** DATA RECORDS **
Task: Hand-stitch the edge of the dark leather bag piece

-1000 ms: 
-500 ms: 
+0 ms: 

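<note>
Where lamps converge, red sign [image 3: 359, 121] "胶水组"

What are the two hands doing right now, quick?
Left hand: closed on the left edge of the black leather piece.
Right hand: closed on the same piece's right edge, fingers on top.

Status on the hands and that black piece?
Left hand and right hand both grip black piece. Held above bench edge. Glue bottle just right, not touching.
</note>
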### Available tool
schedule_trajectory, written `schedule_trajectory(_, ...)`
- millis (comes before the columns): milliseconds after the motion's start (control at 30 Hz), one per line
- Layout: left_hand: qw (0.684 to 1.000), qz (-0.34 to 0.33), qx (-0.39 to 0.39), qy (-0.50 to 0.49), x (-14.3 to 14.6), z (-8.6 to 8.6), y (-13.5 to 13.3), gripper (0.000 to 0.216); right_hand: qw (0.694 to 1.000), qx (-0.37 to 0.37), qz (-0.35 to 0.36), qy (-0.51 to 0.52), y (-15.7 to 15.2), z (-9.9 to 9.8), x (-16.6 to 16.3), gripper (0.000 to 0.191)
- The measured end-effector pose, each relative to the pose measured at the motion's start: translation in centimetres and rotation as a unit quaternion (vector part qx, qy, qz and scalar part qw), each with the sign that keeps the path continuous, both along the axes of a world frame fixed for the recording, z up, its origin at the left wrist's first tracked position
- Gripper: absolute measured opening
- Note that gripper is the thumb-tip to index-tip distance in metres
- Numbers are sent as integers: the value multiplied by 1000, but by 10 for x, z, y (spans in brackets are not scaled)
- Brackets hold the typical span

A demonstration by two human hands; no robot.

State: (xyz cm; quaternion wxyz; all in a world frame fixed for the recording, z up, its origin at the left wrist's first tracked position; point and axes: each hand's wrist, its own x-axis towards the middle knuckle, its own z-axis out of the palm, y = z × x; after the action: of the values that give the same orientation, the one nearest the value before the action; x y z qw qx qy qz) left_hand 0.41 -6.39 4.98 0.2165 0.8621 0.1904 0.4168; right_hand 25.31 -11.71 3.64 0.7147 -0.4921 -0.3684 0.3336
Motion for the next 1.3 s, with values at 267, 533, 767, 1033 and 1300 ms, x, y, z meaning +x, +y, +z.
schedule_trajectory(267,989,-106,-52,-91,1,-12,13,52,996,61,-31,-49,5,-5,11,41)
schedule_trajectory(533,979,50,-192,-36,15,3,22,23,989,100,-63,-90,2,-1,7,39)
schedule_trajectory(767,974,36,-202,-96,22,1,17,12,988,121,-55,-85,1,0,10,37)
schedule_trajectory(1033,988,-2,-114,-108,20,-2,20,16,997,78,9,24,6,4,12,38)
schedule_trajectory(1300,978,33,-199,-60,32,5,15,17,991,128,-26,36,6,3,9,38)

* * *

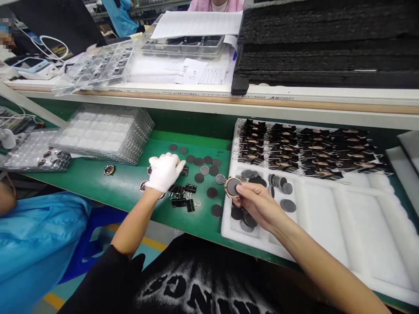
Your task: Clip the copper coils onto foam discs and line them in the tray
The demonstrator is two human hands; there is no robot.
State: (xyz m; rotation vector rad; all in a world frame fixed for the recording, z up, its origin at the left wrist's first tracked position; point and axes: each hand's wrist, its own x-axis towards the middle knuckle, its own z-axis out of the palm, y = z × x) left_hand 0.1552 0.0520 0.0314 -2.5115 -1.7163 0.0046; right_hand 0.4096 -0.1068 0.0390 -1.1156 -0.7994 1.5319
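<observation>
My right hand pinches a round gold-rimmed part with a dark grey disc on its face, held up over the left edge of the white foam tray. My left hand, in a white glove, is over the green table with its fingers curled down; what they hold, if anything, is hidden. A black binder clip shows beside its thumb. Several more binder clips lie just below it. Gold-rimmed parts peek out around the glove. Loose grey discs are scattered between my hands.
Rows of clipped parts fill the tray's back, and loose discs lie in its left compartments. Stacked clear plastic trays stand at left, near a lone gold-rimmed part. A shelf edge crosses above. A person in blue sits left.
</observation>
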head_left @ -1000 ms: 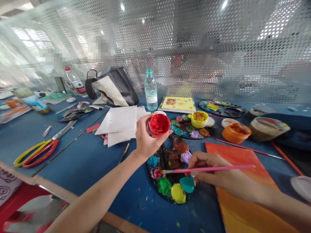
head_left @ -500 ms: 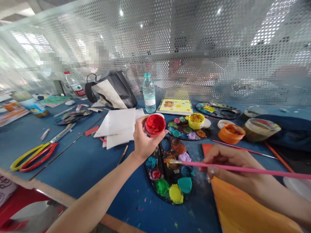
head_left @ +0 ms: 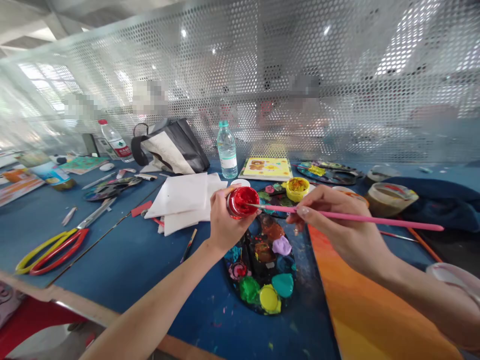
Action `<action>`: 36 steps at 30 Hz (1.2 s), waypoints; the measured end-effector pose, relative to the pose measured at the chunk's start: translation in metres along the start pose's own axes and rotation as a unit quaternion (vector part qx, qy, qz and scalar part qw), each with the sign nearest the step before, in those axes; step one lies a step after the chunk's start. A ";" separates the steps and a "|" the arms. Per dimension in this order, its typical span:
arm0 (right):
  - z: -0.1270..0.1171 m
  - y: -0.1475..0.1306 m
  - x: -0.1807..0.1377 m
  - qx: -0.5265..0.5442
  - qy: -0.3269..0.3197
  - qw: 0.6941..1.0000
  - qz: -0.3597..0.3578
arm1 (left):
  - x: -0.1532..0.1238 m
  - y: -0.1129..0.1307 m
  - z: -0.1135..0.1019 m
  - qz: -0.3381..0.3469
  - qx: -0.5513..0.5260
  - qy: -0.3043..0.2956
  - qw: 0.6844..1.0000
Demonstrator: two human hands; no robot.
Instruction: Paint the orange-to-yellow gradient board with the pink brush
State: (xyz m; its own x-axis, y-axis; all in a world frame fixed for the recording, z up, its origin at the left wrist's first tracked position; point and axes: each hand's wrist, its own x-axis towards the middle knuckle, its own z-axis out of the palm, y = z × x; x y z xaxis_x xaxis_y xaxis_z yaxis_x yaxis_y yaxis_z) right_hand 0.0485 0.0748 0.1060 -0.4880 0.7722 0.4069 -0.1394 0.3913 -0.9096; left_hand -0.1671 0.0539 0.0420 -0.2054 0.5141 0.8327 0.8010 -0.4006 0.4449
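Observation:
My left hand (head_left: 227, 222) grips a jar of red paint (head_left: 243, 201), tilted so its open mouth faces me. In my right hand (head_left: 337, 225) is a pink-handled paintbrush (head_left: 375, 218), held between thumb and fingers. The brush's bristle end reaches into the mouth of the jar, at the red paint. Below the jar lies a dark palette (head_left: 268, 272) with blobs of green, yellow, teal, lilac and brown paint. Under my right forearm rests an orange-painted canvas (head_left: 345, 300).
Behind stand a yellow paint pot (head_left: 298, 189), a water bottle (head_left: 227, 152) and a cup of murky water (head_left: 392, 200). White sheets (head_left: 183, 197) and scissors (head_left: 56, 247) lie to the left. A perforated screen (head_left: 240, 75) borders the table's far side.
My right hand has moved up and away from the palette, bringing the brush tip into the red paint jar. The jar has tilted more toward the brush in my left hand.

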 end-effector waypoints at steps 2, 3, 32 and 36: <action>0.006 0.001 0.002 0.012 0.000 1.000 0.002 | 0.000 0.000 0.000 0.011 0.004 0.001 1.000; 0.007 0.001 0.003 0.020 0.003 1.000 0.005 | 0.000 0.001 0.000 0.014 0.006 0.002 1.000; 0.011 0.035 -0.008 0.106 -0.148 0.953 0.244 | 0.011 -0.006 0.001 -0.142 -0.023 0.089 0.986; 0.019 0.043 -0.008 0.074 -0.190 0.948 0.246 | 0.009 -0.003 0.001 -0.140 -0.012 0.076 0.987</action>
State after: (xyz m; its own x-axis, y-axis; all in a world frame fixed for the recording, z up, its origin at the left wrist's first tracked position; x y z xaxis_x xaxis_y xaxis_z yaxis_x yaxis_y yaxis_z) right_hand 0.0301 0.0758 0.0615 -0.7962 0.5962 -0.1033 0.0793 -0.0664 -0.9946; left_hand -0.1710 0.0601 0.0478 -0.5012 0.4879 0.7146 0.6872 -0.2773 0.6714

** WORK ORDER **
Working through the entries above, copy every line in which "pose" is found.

** ANSWER FOR THIS EXERCISE **
- The measured end-effector pose, each relative to the pose measured at the motion's start: translation in centimetres and rotation as a unit quaternion (vector part qx, qy, qz and scalar part qw), each with the sign that keeps the path continuous, both along the axes of a world frame fixed for the recording, z up, its origin at the left wrist's first tracked position
Action `<action>`: 36 steps at 30 Hz (1.2 s), waypoints; the measured end-effector pose, relative to the pose measured at the chunk's start: translation in metres along the start pose's own axes and rotation as a unit quaternion (vector part qx, qy, qz and scalar part qw), each with the sign nearest the step before, in those axes; step one lies a step after the chunk's start. A ";" separates the steps and a "|" the arms. Per dimension in this order, its typical span:

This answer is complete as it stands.